Указательный палец Щеглова взметнулся в воздух, выписал в полете стремительные вензеля вопросительных знаков, и заблистала солидная золотая запонка на жесткой манжете, и внушительно колыхнул крыльями черный галстук-бабочка под зеркально-бледным острым подбородком.

- В чем же истина? В чем? Однозначна ли она? Нет ли в ней прямой и обратной стороны? Классическая ясность "да" или "нет" появится тогда, когда мы твердо определим, что есть счастье. М-м? Так что же оно? Дважды два? Прелестная падающая звезда в августовском небе? Или сумма плотских наслаждений? Или каждодневный мир с прошлым и настоящим? Или одержимость, так сказать, вдохновение, как бывает у вас, Владимир Алексеевич? Или счастье - мечта жить в раю голубых снов? Или любовь к человеку? М-м? Но гуманизм ли, если врач при родах спасает ребенка-урода и тем самым на всю жизнь возлагает тяжелейший крест на плечи матери? Однако есть единственно возможный абсолют: человек может быть счастлив только в детстве, когда пребывает в состоянии этакой душевной неразвращенности. А этот период так в нашей жизни быстротечен! Так как же правильно писать: гегемот или гигимот? А? Кха, кха... мм? Тем более что сами слова - лишь тени мыслей, вернее ветхая одежда мыслей. Так "ге" или "ги"? Или все-таки - бегемот?

- Одержимость и вдохновение в искусстве тоже не абсолют счастья, проговорил Васильев, стараясь поймать на холсте весело-змеистую особенность живых и тонких губ Щеглова. - Одержимость не может быть счастлива в погоне за совершенством, а неудовлетворению конца нет...

- Несом-нен-но! - артистично порхнул в воздухе плавной рукой Щеглов, не дослушав, и заговорил со скользящей легкостью: - Заметьте новый и грандиозный парадокс! Чем больше люди разрушают вековое, тем примитивнее становятся их чувства, увы! Крупные купюры добродетели разменялись на медяки кухонных склок и служебных подсиживаний. Заметьте, что гипертрофированно усовершенствуется рациональный разум и практицизм, в то время как сердце всеми забыто. И что же? Что же? Шекспировским страстям в век пластмассы не бывать уже. Любвишка какая-то бытовая. Ненависть - рыночное недоразумение в очереди за ташкентским луком. Скромность стали считать глупостью и недотепством, хамскую грубость - силой характера. Сплошное опупение и пнизм от слова "пень"! Эт-то, конечно, грандиозно! Пощечина подлецу, как в добрые времена мужской чести, - о, какая неблагоразумность и бессмыслица, какое архаичное донкихотство!
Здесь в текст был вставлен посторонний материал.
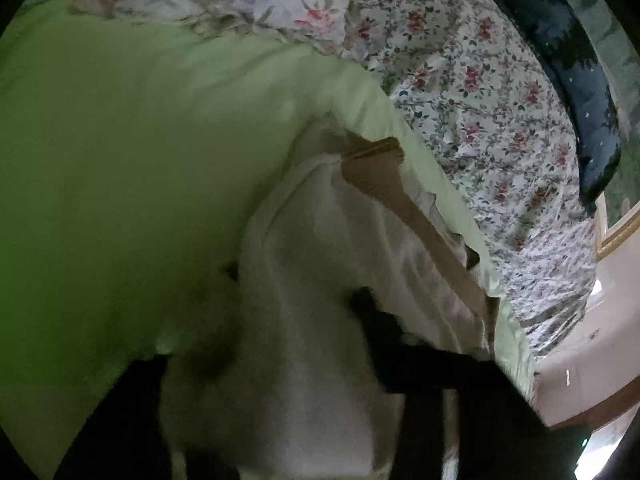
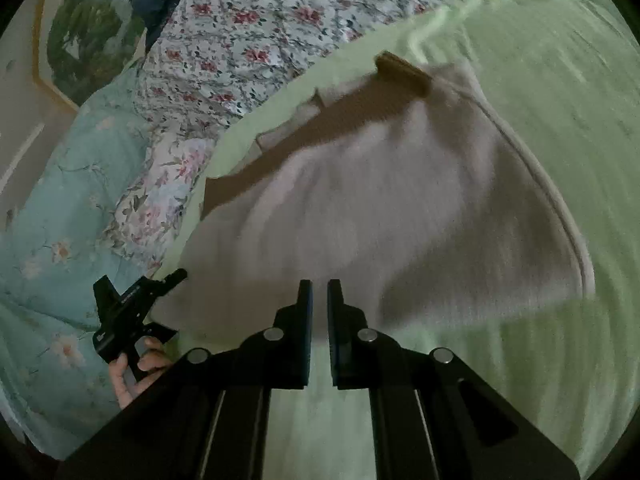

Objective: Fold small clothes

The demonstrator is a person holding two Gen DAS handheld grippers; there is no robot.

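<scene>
Bed, green sheet | our left gripper fingers clamp the pale garment; right gripper nearly closed, empty | risk: fabric slips, fold skews.

No legible text, label, brand, number or sign appeared in either view. Small pale marks on the black gripper body at near left were too blurred and too small to be read.
</scene>
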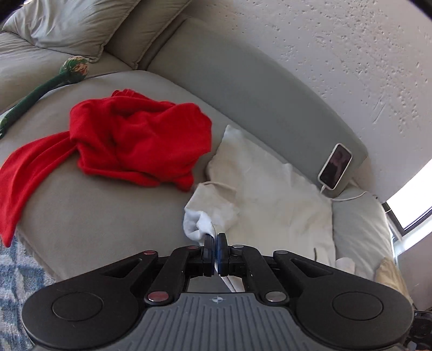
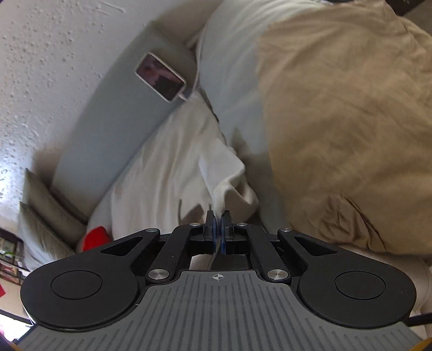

И только зависть, жесточайше душу гложущая, расцвела волшебным розарием в новом мещанстве. А?.. Мм?.. Завидуют страстно, как сумасшедшие, и по всем габаритам: деньгам, модной юбчишке, новой квартире, здоровью, даже миниатюрному, мало-мальскому успеху. А? Кха... И вследствие этого тайно, но сладострастно радуются чужому неуспеху, протекающему потолку у соседа, ячменю на глазу, безденежью, болезни и - не содрогайтесь! - даже смерти бывшего удачника: он уже там, а я еще тут. Или: как хорошо и справедливо, что его погребли на Востряковском, а не на Новодевичьем. Завидуют повально - и дворник, и актер, и замминистра. Что? Министр? О, я уточняю: он - нет, ни в коем случае, он, несомненно, лишен некрасивого, порочного чувства. Итак, зависть - всесильная царица проституток мира. Вожделенная и обольстительная девица. Вот куда уходят нервные клетки страстишек: поклонению, ей, куртизанке в пропахшей чужим одеколоном чужой постели! Очаровательно и мило, не правда ли?

- Ну а вам кто-нибудь завидует? - спросил Васильев, чтобы передохнуть от едкой разрушительности, от потока пропитанных иронией и желчью фраз, утомивших его беспощадной игрой насмешливого ума Щеглова. - Вам кто завидует?

- Мне? Рок миловал. Я вполне современный человек. Завидую сам. И страстно!

- Кому?

- Каждому мужчине на улице, который идет с красивой женщиной.

- Сколько вам лет, Эдуард Аркадьевич?

- Благодарю за комплимент. Шашнадцать с половиной. Одначе, дорогой Владимир Алексеевич, мне пора сматываться на репетицию. Впрочем, актеры чудесно могли бы обойтись и без моего режиссерского присутствия. Лицезреть им меня наверняка осточертело!

- Еще пять минут я вас задержу...

- Наше заблуждение в том, что мы ползаем вокруг истины, как слепые щенки, а думаем, что мы взрослые, солидные собаки.

- Мне кажется, вы смеетесь над жизнью, Эдуард Аркадьевич, - сказал Васильев. - Изливаете на нее яд, смеясь. Но почему именно вы? Вас жизнь, по-моему, никогда не обижала.